§ **WHAT NEEDS TO BE DONE**
Transcribe the material from its first line onward, ending with the line that contains "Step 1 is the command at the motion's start" and adding nothing beyond it.

§ **SOURCE DATA**
▽
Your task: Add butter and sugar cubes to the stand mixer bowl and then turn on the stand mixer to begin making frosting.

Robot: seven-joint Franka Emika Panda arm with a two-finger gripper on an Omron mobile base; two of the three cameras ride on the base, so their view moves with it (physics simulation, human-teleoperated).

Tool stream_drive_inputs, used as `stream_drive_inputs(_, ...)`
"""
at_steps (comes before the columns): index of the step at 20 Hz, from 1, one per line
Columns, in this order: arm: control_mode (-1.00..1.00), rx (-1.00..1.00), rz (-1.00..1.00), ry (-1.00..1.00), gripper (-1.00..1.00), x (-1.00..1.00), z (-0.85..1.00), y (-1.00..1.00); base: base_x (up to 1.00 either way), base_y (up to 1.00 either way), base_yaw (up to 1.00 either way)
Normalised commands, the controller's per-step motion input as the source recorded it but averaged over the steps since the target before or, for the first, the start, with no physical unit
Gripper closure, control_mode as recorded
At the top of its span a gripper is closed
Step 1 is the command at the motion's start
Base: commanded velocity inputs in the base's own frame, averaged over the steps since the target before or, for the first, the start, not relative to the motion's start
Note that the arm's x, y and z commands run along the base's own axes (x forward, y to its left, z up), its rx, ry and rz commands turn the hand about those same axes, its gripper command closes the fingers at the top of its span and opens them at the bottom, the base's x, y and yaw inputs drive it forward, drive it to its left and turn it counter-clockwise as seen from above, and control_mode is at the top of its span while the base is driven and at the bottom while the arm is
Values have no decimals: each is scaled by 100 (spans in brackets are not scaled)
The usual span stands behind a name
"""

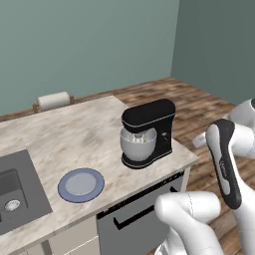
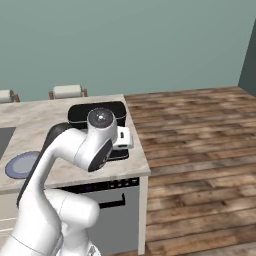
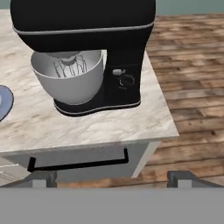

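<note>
The black stand mixer stands near the counter's right end, head down, its wire whisk hanging inside the silvery stand mixer bowl. A speed knob sits on the mixer's column, facing my hand. My gripper hovers off the counter's front edge, level with the mixer and apart from it. It is open with nothing between its fingers. The bowl's inside looks bare around the whisk. The butter and the sugar cubes are out of view.
A round blue-grey plate lies bare on the marble counter, left of the mixer. A dark sink is at the far left. A grey drawer front with a black handle is below. Chairs stand behind the counter, wooden floor to the right.
</note>
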Motion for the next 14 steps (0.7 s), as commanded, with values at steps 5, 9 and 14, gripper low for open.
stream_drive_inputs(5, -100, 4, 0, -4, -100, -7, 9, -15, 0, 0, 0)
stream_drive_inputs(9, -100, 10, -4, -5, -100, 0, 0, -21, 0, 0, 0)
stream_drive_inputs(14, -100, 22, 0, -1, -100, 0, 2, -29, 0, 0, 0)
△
§ **RESULT OF THE TASK**
Your task: Add butter and sugar cubes to the stand mixer bowl and then turn on the stand mixer to begin making frosting.

Robot: seven-joint Franka Emika Panda arm with a two-finger gripper on an Omron mobile base; two of the three cameras ride on the base, so their view moves with it (physics simulation, human-teleoperated).

Tool stream_drive_inputs, used as `stream_drive_inputs(_, ...)`
"""
at_steps (comes before the columns): index of the step at 20 Hz, from 1, one per line
Columns, in this order: arm: control_mode (-1.00..1.00), rx (-1.00..1.00), rz (-1.00..1.00), ry (-1.00..1.00), gripper (-1.00..1.00), x (-1.00..1.00), z (-0.85..1.00), y (-1.00..1.00); base: base_x (up to 1.00 either way), base_y (up to 1.00 either way), base_yaw (up to 1.00 either way)
Normalised commands, the controller's per-step motion input as the source recorded it but averaged over the steps since the target before or, for the first, the start, with no physical unit
Gripper closure, control_mode as recorded
At the top of its span a gripper is closed
Step 1 is the command at the motion's start

No additional answer text is required.